───── Dataset extract ─────
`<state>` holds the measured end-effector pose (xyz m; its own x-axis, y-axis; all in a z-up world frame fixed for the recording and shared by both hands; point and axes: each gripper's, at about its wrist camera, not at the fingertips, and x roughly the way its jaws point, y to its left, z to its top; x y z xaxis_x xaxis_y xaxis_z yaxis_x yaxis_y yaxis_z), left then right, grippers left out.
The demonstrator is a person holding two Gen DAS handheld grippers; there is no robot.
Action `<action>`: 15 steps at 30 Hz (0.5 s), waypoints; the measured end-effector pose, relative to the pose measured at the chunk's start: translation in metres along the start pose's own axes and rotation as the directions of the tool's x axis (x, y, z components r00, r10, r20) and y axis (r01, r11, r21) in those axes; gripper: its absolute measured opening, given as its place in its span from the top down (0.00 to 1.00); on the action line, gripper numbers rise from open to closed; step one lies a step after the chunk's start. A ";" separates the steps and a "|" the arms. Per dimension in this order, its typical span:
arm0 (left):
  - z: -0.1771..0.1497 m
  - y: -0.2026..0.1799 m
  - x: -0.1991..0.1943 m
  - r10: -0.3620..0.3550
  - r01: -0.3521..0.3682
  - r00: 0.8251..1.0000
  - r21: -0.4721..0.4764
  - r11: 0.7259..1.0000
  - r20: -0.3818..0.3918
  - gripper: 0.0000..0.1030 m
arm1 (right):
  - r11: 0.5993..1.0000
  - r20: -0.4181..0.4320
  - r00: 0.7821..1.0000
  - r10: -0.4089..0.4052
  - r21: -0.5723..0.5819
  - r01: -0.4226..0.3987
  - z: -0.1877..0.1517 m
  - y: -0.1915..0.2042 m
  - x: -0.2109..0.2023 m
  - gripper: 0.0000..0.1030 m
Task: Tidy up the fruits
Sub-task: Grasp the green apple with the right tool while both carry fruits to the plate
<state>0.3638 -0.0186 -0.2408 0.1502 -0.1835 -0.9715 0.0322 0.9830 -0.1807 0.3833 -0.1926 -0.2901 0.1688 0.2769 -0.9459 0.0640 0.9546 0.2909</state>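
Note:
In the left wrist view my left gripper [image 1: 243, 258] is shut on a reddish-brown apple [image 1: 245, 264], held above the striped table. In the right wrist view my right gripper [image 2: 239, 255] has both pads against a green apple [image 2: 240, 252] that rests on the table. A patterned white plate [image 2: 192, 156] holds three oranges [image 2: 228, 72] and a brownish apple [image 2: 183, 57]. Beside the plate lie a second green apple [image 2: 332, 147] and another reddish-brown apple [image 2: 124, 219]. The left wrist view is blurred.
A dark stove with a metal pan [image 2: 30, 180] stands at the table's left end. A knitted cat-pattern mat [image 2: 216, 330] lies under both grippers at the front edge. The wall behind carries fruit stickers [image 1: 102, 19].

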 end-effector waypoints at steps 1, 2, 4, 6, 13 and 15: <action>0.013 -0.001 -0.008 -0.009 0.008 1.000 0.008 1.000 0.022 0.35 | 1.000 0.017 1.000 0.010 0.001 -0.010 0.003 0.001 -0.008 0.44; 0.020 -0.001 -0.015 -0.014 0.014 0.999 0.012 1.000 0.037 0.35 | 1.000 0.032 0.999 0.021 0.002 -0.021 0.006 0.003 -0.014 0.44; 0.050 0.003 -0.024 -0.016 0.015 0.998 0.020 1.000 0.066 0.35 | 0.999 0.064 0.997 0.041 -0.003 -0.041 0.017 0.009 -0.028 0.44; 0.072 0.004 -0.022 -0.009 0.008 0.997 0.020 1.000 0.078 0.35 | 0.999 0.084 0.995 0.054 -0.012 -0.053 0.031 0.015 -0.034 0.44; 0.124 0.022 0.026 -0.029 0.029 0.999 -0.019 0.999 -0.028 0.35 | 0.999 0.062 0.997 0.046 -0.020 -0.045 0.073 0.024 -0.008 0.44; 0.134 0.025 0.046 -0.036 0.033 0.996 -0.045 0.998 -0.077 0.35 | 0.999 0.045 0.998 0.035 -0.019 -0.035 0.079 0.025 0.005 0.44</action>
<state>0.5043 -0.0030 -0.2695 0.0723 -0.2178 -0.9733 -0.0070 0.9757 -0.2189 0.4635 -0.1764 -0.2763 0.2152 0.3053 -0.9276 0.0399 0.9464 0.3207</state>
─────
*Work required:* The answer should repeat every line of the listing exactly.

*Exercise solution:*
`<state>` holds the measured end-effector pose (xyz m; its own x-axis, y-axis; all in a z-up world frame fixed for the recording and shared by both hands; point and axes: each gripper's, at about its wrist camera, not at the fingertips, and x roughly the way its jaws point, y to its left, z to its top; x y z xaxis_x xaxis_y xaxis_z yaxis_x yaxis_y yaxis_z), left then right, grippers left out.
The demonstrator is a person holding two Gen DAS handheld grippers; there is no robot.
Action `<action>`: 15 steps at 30 Hz (0.5 s), waypoints; the measured end-effector pose, relative to the pose measured at the chunk's start: translation in metres along the start pose's own axes and rotation as the directions of the tool's x axis (x, y, z components r00, r10, r20) and y axis (r01, r11, r21) in those axes; gripper: its absolute measured opening, given as its place in its span from the top down (0.00 to 1.00); on the action line, gripper numbers rise from open to closed; step one lies a step after the chunk's start. A ";" separates the steps and a "|" the arms. Per dimension in this order, its typical span:
arm0 (left):
  - z: -0.1771..0.1497 m
  - y: -0.2026..0.1799 m
  - x: -0.1991..0.1943 m
  - r10: -0.3620..0.3550
  - r01: -0.3521..0.3682
  - r00: 0.8251..1.0000
  - r21: -0.4721..0.4764
  - r11: 0.7259..1.0000
  - r20: -0.3818..0.3918
  - gripper: 0.0000..0.1030 m
arm1 (right):
  - r11: 0.5993..1.0000
  - r20: -0.4181..0.4320
  - r00: 0.7821..1.0000
  - r10: -0.4089..0.4052
  - r21: -0.5723..0.5819
  - r01: -0.4226..0.3987
  - z: -0.1877..0.1517 m
  - y: -0.1915..0.2042 m
  - x: -0.2109..0.2023 m
  - gripper: 0.0000..0.1030 m
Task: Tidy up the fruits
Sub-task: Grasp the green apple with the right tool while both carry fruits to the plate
<state>0.3638 -0.0186 -0.2408 0.1502 -0.1835 -0.9715 0.0322 0.9830 -0.1807 0.3833 -0.1926 -0.2901 0.1688 0.2769 -0.9459 0.0640 0.9546 0.2909</state>
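Note:
In the left wrist view my left gripper [image 1: 243, 258] is shut on a reddish-brown apple [image 1: 245, 264], held above the striped table. In the right wrist view my right gripper [image 2: 239, 255] has both pads against a green apple [image 2: 240, 252] that rests on the table. A patterned white plate [image 2: 192, 156] holds three oranges [image 2: 228, 72] and a brownish apple [image 2: 183, 57]. Beside the plate lie a second green apple [image 2: 332, 147] and another reddish-brown apple [image 2: 124, 219]. The left wrist view is blurred.
A dark stove with a metal pan [image 2: 30, 180] stands at the table's left end. A knitted cat-pattern mat [image 2: 216, 330] lies under both grippers at the front edge. The wall behind carries fruit stickers [image 1: 102, 19].
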
 end-effector waypoints at steps 1, 2, 4, 6, 13 and 15: <action>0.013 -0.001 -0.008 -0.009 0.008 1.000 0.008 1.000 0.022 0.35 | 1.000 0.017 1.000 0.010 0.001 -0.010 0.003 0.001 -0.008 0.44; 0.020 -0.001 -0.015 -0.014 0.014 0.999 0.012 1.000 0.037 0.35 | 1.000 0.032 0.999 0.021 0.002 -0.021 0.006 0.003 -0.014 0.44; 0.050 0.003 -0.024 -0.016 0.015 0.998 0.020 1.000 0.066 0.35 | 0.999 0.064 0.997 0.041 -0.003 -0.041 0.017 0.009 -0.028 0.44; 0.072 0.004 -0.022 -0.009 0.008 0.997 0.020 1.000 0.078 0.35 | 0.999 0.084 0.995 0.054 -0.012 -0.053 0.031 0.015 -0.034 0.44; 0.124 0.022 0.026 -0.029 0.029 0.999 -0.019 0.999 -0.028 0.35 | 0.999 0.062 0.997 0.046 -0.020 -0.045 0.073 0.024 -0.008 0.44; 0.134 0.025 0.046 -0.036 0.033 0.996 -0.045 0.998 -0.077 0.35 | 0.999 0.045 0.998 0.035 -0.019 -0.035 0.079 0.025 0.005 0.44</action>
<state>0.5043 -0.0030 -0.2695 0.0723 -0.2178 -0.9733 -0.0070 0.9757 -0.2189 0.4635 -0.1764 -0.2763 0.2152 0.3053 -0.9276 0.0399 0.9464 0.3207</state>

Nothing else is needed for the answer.